Location
- Kyrkoesplanaden 11-13 (preschool-9) Skolhusgatan 31 (gymnasium) Vaasa, Finland Finland
- Coordinates: 63°5′40.38″N 21°36′31.62″E﻿ / ﻿63.0945500°N 21.6087833°E

Information
- Type: Public
- Established: 1684; 342 years ago
- Principal: Bernt Klockars
- Grades: preschool, 1-12, IB DP
- Affiliation: Åbo Akademi University
- Vice-principal, Principal of grades 1-9: Elisabet Backlund-Kärjenmäki
- Principal of Upper Secondary Education: Mats Borgmästars

= Vasa övningsskola =

Vasa övningsskola (VÖS) is a Swedish-speaking normal school in Vaasa, Finland. VÖS is a part of Åbo Akademi University, and its Faculty of Education and Welfare Studies located in Vaasa. It is the only Swedish normal school in Finland. VÖS provides preschool, primary and lower and upper secondary education, and in addition is one of the 17 schools in Finland with an International Baccalaureate upper secondary school programme.

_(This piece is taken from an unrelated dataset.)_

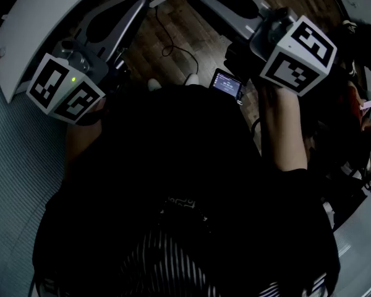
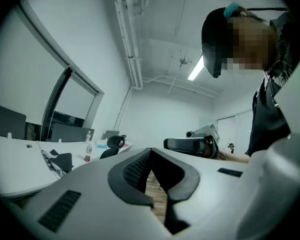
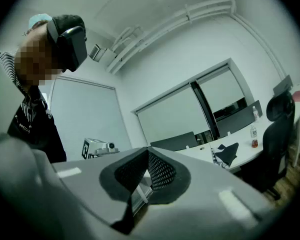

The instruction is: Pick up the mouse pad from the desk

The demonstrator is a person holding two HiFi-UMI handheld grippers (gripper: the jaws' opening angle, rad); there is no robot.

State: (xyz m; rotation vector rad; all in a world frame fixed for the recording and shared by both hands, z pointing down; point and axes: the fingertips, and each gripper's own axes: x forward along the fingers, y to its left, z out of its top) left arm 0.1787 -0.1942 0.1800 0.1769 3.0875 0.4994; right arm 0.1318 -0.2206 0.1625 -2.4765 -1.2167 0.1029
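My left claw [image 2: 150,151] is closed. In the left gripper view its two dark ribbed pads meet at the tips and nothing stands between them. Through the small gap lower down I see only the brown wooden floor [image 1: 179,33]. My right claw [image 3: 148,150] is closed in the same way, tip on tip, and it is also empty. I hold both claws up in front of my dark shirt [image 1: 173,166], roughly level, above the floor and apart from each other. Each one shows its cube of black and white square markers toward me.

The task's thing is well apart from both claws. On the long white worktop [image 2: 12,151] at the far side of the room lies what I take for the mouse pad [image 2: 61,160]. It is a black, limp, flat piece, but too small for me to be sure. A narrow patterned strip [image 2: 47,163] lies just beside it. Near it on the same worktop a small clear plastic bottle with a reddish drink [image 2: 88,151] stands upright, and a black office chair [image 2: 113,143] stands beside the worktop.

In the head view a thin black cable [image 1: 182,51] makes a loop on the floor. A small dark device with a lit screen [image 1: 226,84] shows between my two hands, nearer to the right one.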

The predecessor of VÖS was Wasa Trivialskola, which was officially founded in 1684, although teaching began already in 1611. The name Trivialskola refers to the trivium, and in that time, the subjects were religion, Latin and Greek. In 1844, the school changed its name to Vasa Gymnasium. In the town fire of Vaasa in 1852, the school building was destroyed, and upon rebuilding, the school was located to its present location in the center of the city, next to the church of Vaasa on Kirkkopuistikko (Swedish: Kyrkoesplanaden).

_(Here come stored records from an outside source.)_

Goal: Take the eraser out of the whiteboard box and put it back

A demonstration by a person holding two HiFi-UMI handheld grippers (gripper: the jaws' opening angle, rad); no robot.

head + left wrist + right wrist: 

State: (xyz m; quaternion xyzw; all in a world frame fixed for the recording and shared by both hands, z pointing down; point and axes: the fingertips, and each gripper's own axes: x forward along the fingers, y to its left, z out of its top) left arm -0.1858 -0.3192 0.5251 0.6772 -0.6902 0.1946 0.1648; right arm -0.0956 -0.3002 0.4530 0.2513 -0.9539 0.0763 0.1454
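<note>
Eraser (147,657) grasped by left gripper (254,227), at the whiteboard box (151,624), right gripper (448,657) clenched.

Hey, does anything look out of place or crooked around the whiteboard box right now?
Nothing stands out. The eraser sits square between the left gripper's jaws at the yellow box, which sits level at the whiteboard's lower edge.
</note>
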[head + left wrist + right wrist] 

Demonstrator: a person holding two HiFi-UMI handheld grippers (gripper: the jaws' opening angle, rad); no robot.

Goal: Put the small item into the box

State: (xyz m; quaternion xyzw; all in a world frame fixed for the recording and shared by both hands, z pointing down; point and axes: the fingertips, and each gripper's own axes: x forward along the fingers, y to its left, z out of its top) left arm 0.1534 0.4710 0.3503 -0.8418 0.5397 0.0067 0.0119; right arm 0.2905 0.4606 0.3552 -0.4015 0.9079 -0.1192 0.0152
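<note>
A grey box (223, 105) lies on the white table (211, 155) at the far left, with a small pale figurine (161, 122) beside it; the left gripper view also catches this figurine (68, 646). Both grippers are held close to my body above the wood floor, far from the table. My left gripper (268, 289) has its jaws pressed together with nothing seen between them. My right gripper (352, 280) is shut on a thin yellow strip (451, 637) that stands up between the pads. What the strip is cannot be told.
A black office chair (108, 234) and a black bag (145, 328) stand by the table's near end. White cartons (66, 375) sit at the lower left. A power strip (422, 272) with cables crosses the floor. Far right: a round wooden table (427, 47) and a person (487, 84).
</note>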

In rankings based on scores of the Finnish matriculation examination, the upper secondary school of VÖS (Vasa övningsskola gymnasium) has been ranked as #8 of the 35 Swedish-speaking schools of Finland. The average score was 25.1, slightly higher than the national average of 24.0, which score nevertheless places it #1 in the city of Vaasa. 104 students completed the matriculation examination in 2009, and 49% gained admission to tertiary education immediately upon graduation.

Former students of the school include Finland's national poet Johan Ludvig Runeberg (1804–1877).